TASK TO COMPLETE
Copy the records below word for word, from the first line through the line that contains "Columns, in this", and leave out any pictures.

INPUT RECORDS
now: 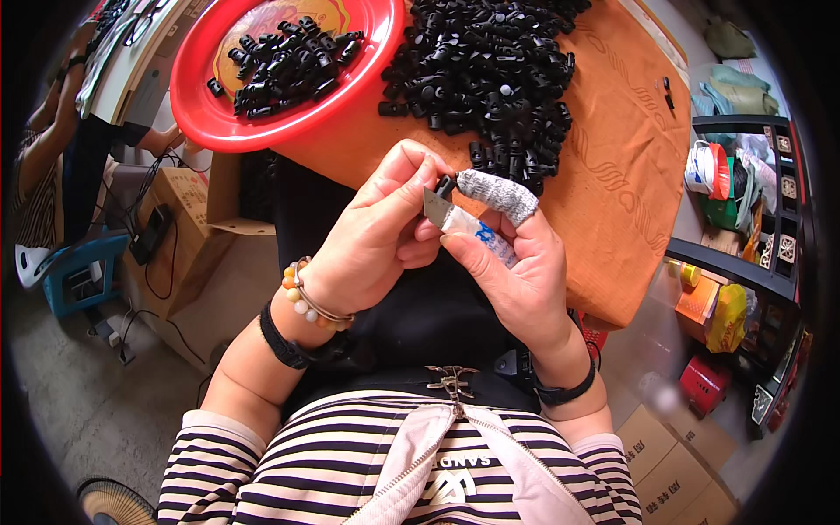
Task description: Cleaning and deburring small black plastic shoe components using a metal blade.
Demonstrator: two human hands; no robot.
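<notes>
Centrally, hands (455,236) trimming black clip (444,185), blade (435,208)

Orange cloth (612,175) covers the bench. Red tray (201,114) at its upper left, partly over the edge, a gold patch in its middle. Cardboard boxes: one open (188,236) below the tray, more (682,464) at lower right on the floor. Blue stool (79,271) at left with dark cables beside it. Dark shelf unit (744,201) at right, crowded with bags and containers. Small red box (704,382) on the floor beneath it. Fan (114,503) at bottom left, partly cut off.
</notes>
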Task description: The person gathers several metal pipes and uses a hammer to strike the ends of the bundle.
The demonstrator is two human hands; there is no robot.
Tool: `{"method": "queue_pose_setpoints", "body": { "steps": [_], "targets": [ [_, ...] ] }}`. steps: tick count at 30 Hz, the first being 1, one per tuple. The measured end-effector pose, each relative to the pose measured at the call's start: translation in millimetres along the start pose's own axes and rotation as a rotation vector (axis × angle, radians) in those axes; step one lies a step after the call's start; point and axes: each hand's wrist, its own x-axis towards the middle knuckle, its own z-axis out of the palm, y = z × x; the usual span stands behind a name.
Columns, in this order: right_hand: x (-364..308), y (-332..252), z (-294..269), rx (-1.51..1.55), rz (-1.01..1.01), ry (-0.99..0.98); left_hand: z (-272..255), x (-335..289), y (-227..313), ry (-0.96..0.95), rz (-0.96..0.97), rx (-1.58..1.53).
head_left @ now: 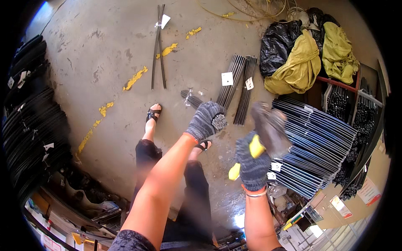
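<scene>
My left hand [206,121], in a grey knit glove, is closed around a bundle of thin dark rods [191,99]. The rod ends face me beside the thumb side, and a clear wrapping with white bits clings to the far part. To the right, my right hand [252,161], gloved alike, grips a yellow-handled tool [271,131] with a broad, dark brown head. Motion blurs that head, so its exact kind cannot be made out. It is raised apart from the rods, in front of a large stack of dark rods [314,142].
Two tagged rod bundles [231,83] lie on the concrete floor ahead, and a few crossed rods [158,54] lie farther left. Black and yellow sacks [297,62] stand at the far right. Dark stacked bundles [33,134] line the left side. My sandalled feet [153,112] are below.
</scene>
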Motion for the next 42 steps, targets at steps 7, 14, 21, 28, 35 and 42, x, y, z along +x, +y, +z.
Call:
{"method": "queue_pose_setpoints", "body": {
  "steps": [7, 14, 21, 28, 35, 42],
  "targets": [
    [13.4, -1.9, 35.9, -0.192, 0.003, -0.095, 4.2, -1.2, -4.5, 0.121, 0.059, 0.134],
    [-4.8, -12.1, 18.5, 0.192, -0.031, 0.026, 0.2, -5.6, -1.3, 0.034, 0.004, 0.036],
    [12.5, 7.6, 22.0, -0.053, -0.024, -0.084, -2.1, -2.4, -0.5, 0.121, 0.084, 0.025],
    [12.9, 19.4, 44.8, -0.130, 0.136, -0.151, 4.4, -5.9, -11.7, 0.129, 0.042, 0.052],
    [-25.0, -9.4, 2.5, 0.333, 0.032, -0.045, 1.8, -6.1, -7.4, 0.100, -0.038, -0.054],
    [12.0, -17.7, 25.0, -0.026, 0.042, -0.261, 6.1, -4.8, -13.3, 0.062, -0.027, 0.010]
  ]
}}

PROBLEM SOLUTION
now: 
Task description: Cleaning and deburring small black plastic shoe components using a metal blade.
Demonstrator: two human hands; no robot.
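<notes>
Centrally, hands (455,236) trimming black clip (444,185), blade (435,208)

Orange cloth (612,175) covers the bench. Red tray (201,114) at its upper left, partly over the edge, a gold patch in its middle. Cardboard boxes: one open (188,236) below the tray, more (682,464) at lower right on the floor. Blue stool (79,271) at left with dark cables beside it. Dark shelf unit (744,201) at right, crowded with bags and containers. Small red box (704,382) on the floor beneath it. Fan (114,503) at bottom left, partly cut off.
</notes>
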Task description: The person gathers several metal pipes and uses a hammer to strike the ends of the bundle.
The demonstrator is two human hands; there is no robot.
Tool: `{"method": "queue_pose_setpoints", "body": { "steps": [_], "targets": [ [_, ...] ] }}`. steps: tick count at 30 Hz, the first being 1, one per tuple. The measured end-effector pose, each relative to the pose measured at the call's start: translation in millimetres along the start pose's own axes and rotation as a rotation vector (axis × angle, radians) in those axes; step one lies a step after the call's start; point and axes: each hand's wrist, its own x-axis towards the middle knuckle, its own z-axis out of the palm, y = z × x; the usual span stands behind a name.
Columns, in this order: right_hand: x (-364..308), y (-332..252), z (-294..269), rx (-1.51..1.55), rz (-1.01..1.01), ry (-0.99..0.98); left_hand: z (-272..255), x (-335..289), y (-227..313), ry (-0.96..0.95), rz (-0.96..0.97), rx (-1.58..1.53).

For this exercise, nothing further remains.